The AI Memo also establishes that data used to develop and test AI likely constitute a “data asset,” and thus should be released publicly as open government data assets in some cases. OMB notes that agencies should promote data interoperability when sharing AI Data assets by coordinating with other agencies and using standardized data formats where feasible and appropriate.

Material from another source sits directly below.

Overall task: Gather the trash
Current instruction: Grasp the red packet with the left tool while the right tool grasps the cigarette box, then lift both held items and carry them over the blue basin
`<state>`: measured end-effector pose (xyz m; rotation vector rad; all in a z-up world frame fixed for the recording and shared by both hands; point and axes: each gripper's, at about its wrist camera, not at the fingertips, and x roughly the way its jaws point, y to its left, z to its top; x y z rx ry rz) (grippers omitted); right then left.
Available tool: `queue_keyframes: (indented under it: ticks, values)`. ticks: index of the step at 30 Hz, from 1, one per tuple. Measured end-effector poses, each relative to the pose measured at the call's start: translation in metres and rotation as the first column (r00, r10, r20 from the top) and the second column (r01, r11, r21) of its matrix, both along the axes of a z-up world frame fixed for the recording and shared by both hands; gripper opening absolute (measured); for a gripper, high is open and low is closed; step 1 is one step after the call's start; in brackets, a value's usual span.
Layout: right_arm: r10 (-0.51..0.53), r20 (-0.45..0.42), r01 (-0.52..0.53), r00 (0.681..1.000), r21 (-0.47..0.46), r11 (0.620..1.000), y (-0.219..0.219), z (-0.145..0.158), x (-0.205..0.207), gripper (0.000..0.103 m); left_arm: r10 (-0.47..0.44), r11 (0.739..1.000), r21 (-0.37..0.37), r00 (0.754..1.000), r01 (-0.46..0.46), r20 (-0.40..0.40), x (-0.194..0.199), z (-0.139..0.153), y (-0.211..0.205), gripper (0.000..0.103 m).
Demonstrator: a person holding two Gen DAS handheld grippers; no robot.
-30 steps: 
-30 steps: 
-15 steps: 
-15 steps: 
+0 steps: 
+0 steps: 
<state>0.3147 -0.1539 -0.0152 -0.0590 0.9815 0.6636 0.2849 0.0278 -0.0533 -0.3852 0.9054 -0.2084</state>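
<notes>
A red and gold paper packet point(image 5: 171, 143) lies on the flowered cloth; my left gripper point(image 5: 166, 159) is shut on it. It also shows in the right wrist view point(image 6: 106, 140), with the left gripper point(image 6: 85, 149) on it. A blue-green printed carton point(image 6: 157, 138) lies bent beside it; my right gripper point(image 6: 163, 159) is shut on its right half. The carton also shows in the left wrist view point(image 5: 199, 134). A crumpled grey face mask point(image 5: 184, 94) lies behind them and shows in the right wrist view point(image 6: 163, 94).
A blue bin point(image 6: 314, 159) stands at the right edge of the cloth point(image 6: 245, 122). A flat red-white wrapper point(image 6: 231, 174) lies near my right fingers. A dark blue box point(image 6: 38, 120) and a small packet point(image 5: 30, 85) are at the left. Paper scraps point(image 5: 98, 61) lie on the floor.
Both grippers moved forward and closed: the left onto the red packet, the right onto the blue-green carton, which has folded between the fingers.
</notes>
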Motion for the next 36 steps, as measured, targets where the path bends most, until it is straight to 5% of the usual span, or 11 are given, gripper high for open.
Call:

Harmonization of requirements
OMB, in coordination with the White House Office of Science and Technology Policy, will establish an interagency council to harmonize the development and use of AI – including policies, best practices, exemplars, and resource sharing – across government.
AI Risk Management
Minimum risk management practices
The AI Memo describes minimum practices that agencies must implement by December 1, 2024, when using safety-impacting or rights-impacting AI. These terms are defined expansively. The minimum practices include:
OMB encourages federal agencies to adopt stronger practices as appropriate. The minimum practices may be waived for a specific AI product or component by CAIOs.
Procurement
The AI Memo also provides agencies with recommendations for responsible AI procurement. OMB recommends measures for transparency, such as obtaining adequate documentation to assess the AI model’s capabilities and limitations and the provenance of data used to train or operate the AI. The AI Memo also directs agencies to encourage competition by not entrenching incumbents, promoting interoperability, and discouraging vendors from inappropriately favoring their own products. Agencies should also maximize government rights to data and any improvements in contract provisions and protect government data from unauthorized disclosure and use. The AI Memo encourages agencies to include additional risk management requirements in contracts for biometric-based AI, generative AI, and particularly for dual-use foundation models, including requiring adequate testing and safeguards, and the results of internal or external testing, to include red-teaming.
Next Steps
While the AI memo imposes requirements on agencies, it provides useful insights for the private sector regarding the Administration’s approach to AI governance, adoption, and risk management. Private sector entities interested in contracting with the federal government for AI technologies will want to be familiar with these requirements and policies. And other organizations may also want to review their AI governance and use practices in light of the standards and requirements outlined in the AI Memo.
Concurrent with the AI Memo’s release, OMB published a Request for Information on AI procurement that will help OMB further develop procurement standards. Comments are due April 29, 2024.